En janvier 1923, le "Bulletin Paroissial de Chalabre", édité mensuellement par le conseil paroissial du Kercorb sous la responsabilité de l'abbé Pierre Salomon, curé doyen de Chalabre, publiait le compte-rendu d'une cérémonie qui s'était déroulée quelques semaines auparavant en l'église Saint-Pierre. Le voici reproduit ci-dessous, tel qu'il avait paru voilà exactement 90 ans.
Nous offrons à tous nos abonnés et lecteurs, nos voeux de bonne année, et demandons pour eux et pour leurs familles l'abondance des biens spirituels, comme la multiplication des avantages temporels.
Le dimanche 26 novembre dernier eut lieu dans notre église de Saint-Pierre l'inauguration solennelle du monument destiné à perpétuer le souvenir des soldats de Chalabre morts pour la France.
Il est placé dans la chapelle faisant face à la principale porte d'entrée. C'est l'oeuvre de Monsieur Paul Silvestre, originaire de Puivert, grand prix de Rome, résidant à Paris. Elle a été exécutée avec des soins particuliers, le sculpteur travaillant pour la contrée qui l'a vu naître, dans laquelle s'est écoulée son enfance.
C'est un bloc de granit surmonté d'une croix. Hauteur cinq mètres, largeur trois mètres quarante centimètres. Trois colonnes portent en lettres d'or soixante-treize noms, au-dessus desquels est couché un soldat. Sur le côté une magnifique statue de la victoire tient de la main droite une couronne, pose la gauche sur la poitrine du héros.

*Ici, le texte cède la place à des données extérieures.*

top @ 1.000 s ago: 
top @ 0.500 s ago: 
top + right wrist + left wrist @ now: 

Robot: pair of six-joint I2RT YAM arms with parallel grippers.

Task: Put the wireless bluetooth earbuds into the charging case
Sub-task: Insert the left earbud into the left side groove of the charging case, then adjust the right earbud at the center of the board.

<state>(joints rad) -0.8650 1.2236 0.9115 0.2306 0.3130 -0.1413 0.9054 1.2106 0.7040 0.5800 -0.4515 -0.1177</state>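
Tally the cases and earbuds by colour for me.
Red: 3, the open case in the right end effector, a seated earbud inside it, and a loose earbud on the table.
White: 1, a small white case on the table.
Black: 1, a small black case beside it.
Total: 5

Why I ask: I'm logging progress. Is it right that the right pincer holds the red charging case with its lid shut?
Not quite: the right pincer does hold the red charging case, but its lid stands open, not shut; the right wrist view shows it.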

Après la messe de 10 heures, procession et absoute au cimetière, discours dans lequel notre compatriote, le colonel de Brignac, exprime en termes concis les plus nobles pensées au double point de vue patriotique et religieux.
A 3 h. chant des vêpres en faux-bourdons. Après le Magnificat, le Père Hilaire, qui a prêché la mission, monte en chaire, prononce un éloquent discours, rappelant les maux de la guerre, la bravoure de nos bataillons, indiquant les moyens d'éloigner le retour de pareilles calamités, la nécessité de prier pour ceux qui nous ont procuré la victoire et la paix.

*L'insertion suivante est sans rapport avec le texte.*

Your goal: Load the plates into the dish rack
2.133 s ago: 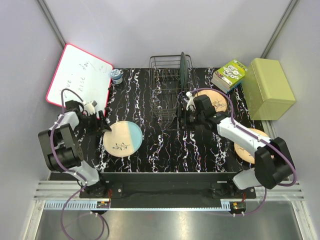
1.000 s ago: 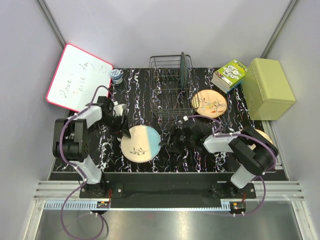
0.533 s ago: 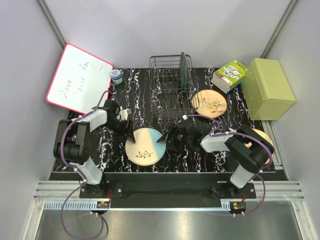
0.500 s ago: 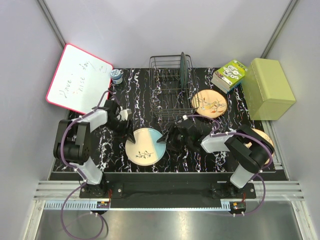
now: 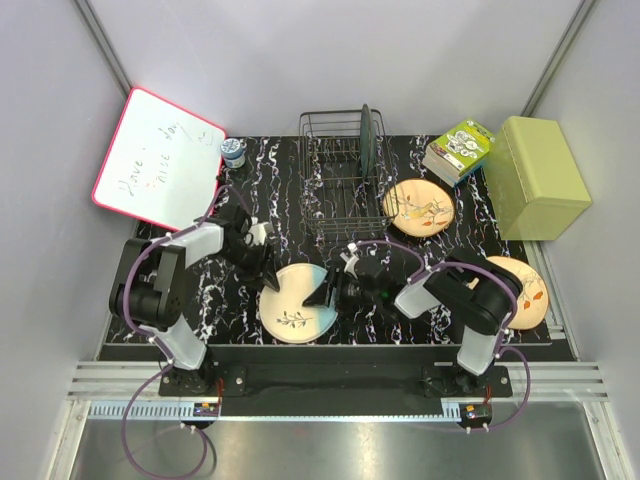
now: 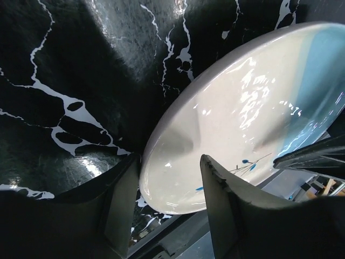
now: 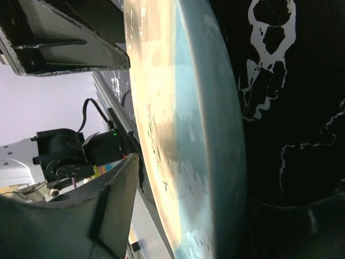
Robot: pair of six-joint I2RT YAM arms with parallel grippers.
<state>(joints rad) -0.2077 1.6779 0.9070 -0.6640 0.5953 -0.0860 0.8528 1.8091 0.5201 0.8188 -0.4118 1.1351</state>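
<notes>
Top external view: the half-beige, half-blue plate (image 5: pixel 295 312) sits on the counter (image 5: pixel 275 195), on the near side of the dish rack (image 5: pixel 335 185), with an arm at each side. Left end effector (image 6: pixel 170 208) straddles the plate's rim, fingers apart. Whether the right end effector (image 5: pixel 333 292), at the blue edge, is clamped cannot be told.

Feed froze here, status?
Left hand, right hand astride two-tone plate rim, grip unclear. Not racked yet. One dark plate in rack.
</notes>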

Monsieur le Curé, précédé des orphelins de la guerre, se dirige processionnellement vers le fond de l'église. En ce moment retentit à la tribune, entonné par la Chorale le chant impressionnant : Heureux ceux qui sont morts. Paroles de Charles Péguy, musique de H. Février.
Le P. Hilaire lit ensuite lentement du haut de la chaire la liste des morts. Le silence, l'illumination des lustres, des autels, les murs tapissés de verdure, d'oriflammes et de drapeaux, les enfants s'avançant après la bénédiction du monument, et déposant sur le socle des couronnes de fleurs, tout cela fait couler les pleurs et provoque les gémissements de l'assistance. Au retour de la procession, la musique, Monsieur Arnou battant la mesure, joue la Marche funèbre de Chopin. On entend aussi le Pie Jesu, de Th. Dubois, le Tantum ergo, de Buëllmann, à quatre voix, dirigé par Monsieur Rouzaud. Le choix et l'exécution de ces divers morceaux ont été remarqués.
La cérémonie se termina par la bénédiction du Très Saint Sacrement. Les fidèles, que notre basilique pouvait à peine contenir, se retirent vivement émus, pénétrés de reconnaissance et d'admiration pour ceux qui ont organisé cette touchante manifestation.
Celle-ci a été relevée par la présence de Messieurs Combes, chanoine titulaire à Carcassonne ; Touja, curé de Puivert ; Graulle, curé de Sainte-Colombe-sur-l'Hers ; Rives, curé de Rivel ; Tichadou, vicaire à Saint-Just, Narbonne, qui a rempli l'office de cérémoniaire.
Nous omettons pour ne pas insérer un trop long article, des détails qui auraient paru intéressants.